- And so I asked him,
Do you think your story has already been written?
Do you think that what you’ve done in the past dictates your future? Do you think yesterday predicts tomorrow?
Do you think what happened in your family predestines what will happen to you?
Do you think how your family treats you or how they see you indicates who you are?
I’ve got news for you. It doesn’t. You write your own story. What happened yesterday doesn’t mean a hill of beans for tomorrow. What others say, do, or react to you… it doesn’t matter.

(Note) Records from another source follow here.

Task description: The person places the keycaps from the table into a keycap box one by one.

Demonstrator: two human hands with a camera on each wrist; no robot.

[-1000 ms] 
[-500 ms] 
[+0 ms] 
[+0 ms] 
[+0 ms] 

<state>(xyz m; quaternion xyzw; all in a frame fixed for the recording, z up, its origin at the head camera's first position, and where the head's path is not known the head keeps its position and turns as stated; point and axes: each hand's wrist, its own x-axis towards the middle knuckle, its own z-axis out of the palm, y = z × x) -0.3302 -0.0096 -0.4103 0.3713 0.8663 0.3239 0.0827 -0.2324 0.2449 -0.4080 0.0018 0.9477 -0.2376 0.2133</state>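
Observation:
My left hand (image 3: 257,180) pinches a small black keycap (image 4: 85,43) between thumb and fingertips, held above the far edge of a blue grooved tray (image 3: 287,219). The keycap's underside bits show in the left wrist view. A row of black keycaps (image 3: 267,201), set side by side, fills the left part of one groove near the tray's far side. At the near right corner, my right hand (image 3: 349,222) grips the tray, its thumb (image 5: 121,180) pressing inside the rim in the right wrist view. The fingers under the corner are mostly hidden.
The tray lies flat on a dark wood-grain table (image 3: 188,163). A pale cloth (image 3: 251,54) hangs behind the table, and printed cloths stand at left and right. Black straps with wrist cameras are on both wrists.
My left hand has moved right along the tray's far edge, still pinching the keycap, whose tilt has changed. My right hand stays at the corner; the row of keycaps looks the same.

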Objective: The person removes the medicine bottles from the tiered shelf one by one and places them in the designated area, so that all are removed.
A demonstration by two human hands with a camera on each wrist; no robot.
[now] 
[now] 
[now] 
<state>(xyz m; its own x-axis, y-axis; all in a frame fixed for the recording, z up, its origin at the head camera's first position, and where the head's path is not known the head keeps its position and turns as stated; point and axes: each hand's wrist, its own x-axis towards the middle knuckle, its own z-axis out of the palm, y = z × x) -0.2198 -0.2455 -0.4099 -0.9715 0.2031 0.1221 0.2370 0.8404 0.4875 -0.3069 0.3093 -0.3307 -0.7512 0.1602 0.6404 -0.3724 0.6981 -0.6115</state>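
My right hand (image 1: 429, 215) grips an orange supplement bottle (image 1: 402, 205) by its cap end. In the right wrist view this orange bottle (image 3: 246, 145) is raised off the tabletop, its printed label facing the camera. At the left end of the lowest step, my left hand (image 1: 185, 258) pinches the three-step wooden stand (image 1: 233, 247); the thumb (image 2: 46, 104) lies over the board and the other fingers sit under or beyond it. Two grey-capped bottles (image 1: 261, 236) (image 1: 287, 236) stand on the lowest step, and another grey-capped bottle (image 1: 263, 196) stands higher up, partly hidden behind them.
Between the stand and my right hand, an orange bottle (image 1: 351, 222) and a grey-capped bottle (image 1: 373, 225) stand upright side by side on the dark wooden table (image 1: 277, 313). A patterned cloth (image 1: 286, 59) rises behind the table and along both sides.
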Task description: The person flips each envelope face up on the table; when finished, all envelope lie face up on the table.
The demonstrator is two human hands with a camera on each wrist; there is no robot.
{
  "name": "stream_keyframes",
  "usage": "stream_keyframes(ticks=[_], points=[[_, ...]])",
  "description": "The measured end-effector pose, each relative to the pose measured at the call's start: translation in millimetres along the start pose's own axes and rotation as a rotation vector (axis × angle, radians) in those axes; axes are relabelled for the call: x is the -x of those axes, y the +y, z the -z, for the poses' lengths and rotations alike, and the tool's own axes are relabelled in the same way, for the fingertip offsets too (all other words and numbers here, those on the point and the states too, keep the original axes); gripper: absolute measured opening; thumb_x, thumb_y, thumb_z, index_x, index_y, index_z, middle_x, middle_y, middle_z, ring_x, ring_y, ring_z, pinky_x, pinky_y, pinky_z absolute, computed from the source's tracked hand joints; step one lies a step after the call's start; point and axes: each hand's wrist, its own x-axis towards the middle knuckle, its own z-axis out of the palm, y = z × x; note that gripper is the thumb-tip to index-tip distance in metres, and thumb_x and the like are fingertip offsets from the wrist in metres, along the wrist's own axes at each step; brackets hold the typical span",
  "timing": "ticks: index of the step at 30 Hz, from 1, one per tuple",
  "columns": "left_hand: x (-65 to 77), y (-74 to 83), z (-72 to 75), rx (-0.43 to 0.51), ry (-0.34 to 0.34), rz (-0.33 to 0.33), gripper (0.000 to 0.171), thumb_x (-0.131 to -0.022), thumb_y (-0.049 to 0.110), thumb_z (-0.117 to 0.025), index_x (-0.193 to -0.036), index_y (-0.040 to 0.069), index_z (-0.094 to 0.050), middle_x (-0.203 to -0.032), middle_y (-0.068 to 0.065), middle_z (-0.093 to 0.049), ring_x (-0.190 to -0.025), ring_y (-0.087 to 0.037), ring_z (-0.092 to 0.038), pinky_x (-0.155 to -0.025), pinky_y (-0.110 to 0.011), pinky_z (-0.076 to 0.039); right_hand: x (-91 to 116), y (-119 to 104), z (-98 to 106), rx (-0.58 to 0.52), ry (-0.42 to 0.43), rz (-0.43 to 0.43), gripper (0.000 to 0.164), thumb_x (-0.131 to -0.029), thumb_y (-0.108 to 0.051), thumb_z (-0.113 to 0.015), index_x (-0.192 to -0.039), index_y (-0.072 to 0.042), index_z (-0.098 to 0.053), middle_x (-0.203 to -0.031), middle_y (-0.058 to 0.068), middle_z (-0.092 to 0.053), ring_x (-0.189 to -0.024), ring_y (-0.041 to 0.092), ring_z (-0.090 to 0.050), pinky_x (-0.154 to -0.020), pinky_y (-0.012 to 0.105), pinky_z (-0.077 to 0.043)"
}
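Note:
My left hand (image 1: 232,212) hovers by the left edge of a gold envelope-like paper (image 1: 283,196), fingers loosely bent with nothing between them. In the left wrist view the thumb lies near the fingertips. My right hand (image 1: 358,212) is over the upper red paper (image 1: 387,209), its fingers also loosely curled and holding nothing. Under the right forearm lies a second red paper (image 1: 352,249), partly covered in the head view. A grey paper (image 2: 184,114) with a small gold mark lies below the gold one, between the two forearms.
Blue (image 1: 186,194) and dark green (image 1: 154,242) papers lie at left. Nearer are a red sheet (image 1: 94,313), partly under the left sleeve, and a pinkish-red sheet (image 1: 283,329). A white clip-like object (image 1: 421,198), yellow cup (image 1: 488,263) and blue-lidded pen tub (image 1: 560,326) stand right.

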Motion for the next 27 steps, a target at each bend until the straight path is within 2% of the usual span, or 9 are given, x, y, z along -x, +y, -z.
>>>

What matters is what you do from this point forward. -
As I spoke to him I thought of a boy I once knew. I suppose you could say he was a man, in his early twenties, but as I get older and he does not, he is remembered younger and younger in my mind’s eye. We were never very close. He was older than me, not by a lot, but enough so that our interests differed, limiting much in depth interaction with each other. But I remember when I was young watching from afar, the way a little child will do, enamored by his maturity. As I grew older I kept watching. I matured in my own right and became aware that his behavior wasn’t simply exciting, but rather risky and ill advised. He was consistently in trouble with authority of any kind. He had trouble committing to anything, holding down a job, or maintaining any adult responsibility. When questioned about his numerous problems his reaction was always the same. His father had been an alcoholic who shot himself. His parents had divorced. He never felt loved. He was convinced that his upbringing had determined his course in life. Despite attempted intervention by loved ones he continued on his downward spiral. He continued until his untimely death at too young of an age.
-
I see him too often, not just in my memories but in so many young men who come into my care. Something about the stress of life, the struggles along the way, they weigh heavy on a heart, especially one in need of loving acceptance. I see so many who fall victim to their surroundings, their upbringing, and the opinion of others, thinking their station in life has been set, and that there’s no changing it. They fail, and then they end up believing they are unable to succeed. They acquire a defeatist attitude where they are convinced, “I can’t do any better. This is what I am.” They believe every negative word, and even imagine negativity in honest words from a well-meaning friend or family member. I see many after attempting to take their own life. The repeated feelings of worthlessness, emptiness, and defeat become too much to bear. They break.
As I spoke to a recent patient in just such a position I tried to explain that his life wasn’t a pointless cause with no hope for renewal. It could be made new. For example, being a child of an alcoholic may genetically predispose you to an increased risk for alcohol addiction, but it doesn’t make you an alcoholic. Other than the author and perfecter of our life, The Lord, no one or no thing determines the course our life is destined to take. Change is in your hands. You write your own story. As I left my patient he cried, and as I hugged him goodbye I encouraged him, “You don’t have to remember my name or even my face, but remember my words. You are good enough. I believe in you. You can change your story.”